Lines from the line with "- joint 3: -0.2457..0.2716" to the line with "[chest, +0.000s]" in the entries below, and only those, must be output exactly, with both ends included.

═══ Data excerpts ═══

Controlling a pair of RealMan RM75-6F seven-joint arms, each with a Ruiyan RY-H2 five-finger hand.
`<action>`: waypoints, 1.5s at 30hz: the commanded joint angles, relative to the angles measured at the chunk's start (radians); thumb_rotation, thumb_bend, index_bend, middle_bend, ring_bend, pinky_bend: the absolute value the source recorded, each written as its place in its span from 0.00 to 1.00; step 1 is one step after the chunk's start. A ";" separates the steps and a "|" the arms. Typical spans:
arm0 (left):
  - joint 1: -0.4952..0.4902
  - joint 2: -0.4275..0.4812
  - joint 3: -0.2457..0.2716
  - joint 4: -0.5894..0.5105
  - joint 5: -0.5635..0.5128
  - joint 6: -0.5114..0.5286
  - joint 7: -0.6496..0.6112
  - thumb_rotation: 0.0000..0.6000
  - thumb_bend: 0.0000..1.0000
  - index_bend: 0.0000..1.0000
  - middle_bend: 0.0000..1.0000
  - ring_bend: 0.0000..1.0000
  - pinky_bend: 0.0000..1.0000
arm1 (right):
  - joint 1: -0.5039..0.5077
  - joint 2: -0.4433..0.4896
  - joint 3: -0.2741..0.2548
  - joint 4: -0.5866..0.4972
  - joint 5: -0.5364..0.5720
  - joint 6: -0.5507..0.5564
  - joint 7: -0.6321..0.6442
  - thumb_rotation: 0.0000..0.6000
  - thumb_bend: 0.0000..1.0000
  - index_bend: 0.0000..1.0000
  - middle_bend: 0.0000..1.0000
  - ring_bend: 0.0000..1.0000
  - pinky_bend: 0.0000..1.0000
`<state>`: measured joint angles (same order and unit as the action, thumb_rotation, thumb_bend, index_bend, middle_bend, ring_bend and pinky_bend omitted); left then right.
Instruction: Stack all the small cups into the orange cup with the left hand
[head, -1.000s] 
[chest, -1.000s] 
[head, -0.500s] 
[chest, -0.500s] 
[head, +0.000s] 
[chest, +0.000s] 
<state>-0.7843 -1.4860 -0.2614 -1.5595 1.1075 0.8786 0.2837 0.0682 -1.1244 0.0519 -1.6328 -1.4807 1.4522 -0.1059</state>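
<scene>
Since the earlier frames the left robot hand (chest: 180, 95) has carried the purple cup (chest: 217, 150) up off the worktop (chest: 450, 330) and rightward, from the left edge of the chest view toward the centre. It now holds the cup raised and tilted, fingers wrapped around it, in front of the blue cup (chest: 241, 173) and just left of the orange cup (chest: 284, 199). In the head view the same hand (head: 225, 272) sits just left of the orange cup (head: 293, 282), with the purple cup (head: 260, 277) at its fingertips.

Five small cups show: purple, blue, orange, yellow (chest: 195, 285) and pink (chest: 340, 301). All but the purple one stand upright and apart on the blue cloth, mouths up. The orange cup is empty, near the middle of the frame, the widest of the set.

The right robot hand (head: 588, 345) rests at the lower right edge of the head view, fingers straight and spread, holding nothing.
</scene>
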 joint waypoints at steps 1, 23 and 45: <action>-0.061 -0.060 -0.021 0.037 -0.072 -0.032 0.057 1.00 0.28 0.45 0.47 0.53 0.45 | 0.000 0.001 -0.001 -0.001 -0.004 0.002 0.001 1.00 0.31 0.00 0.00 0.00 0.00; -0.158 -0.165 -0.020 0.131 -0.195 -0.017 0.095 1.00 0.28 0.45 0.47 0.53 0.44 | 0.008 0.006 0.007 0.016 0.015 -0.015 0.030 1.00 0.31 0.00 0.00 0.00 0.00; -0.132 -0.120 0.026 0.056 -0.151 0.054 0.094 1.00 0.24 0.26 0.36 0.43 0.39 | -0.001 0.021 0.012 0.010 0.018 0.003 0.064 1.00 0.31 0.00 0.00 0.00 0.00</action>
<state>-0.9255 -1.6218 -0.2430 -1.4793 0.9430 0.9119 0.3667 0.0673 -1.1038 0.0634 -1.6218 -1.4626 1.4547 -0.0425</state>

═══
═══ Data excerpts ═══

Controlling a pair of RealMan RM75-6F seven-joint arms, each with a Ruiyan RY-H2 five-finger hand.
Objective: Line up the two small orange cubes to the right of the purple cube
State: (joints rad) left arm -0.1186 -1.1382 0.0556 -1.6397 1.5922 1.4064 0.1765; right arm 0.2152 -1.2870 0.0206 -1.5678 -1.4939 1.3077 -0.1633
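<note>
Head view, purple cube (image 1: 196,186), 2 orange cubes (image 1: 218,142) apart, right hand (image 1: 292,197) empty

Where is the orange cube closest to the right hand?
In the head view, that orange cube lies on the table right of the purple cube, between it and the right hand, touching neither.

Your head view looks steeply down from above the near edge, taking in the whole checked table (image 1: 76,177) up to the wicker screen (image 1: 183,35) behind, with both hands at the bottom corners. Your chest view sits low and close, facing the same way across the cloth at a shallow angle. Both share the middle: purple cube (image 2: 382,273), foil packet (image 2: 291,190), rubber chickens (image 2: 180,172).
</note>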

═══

→ Written solution
  - joint 3: -0.2457..0.2716
  - joint 4: -0.5894..0.5105
  - joint 5: -0.5635..0.5128
  - joint 6: -0.5114..0.5286
  - joint 7: -0.6496..0.6112
  - thumb_rotation: 0.0000..0.6000
  - thumb_bend: 0.0000..1.0000
  - index_bend: 0.0000..1.0000
  - middle_bend: 0.0000..1.0000
  - ring_bend: 0.0000..1.0000
  - pinky_bend: 0.0000..1.0000
arm1 (right):
  - joint 1: -0.5039..0.5077
  - joint 2: -0.4433..0.4896
  - joint 3: -0.2741..0.2548
  - joint 4: -0.5866..0.4972
  - joint 5: -0.5364..0.5720
  - joint 6: -0.5507..0.5564
  - joint 7: -0.6321..0.6442
  - thumb_rotation: 0.0000..0.6000
  - thumb_bend: 0.0000..1.0000
  - index_bend: 0.0000..1.0000
  - middle_bend: 0.0000..1.0000
  - ring_bend: 0.0000..1.0000
  - pinky_bend: 0.0000..1.0000
`<state>`: measured joint angles (same order and unit as the action, thumb_rotation, thumb_bend, index_bend, middle_bend, ring_bend and pinky_bend omitted); left then right.
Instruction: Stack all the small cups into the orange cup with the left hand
[head, -1.000s] 
[chest, -1.000s] 
[head, -0.500s] 
[chest, -0.500s] 
[head, +0.000s] 
[chest, +0.000s] 

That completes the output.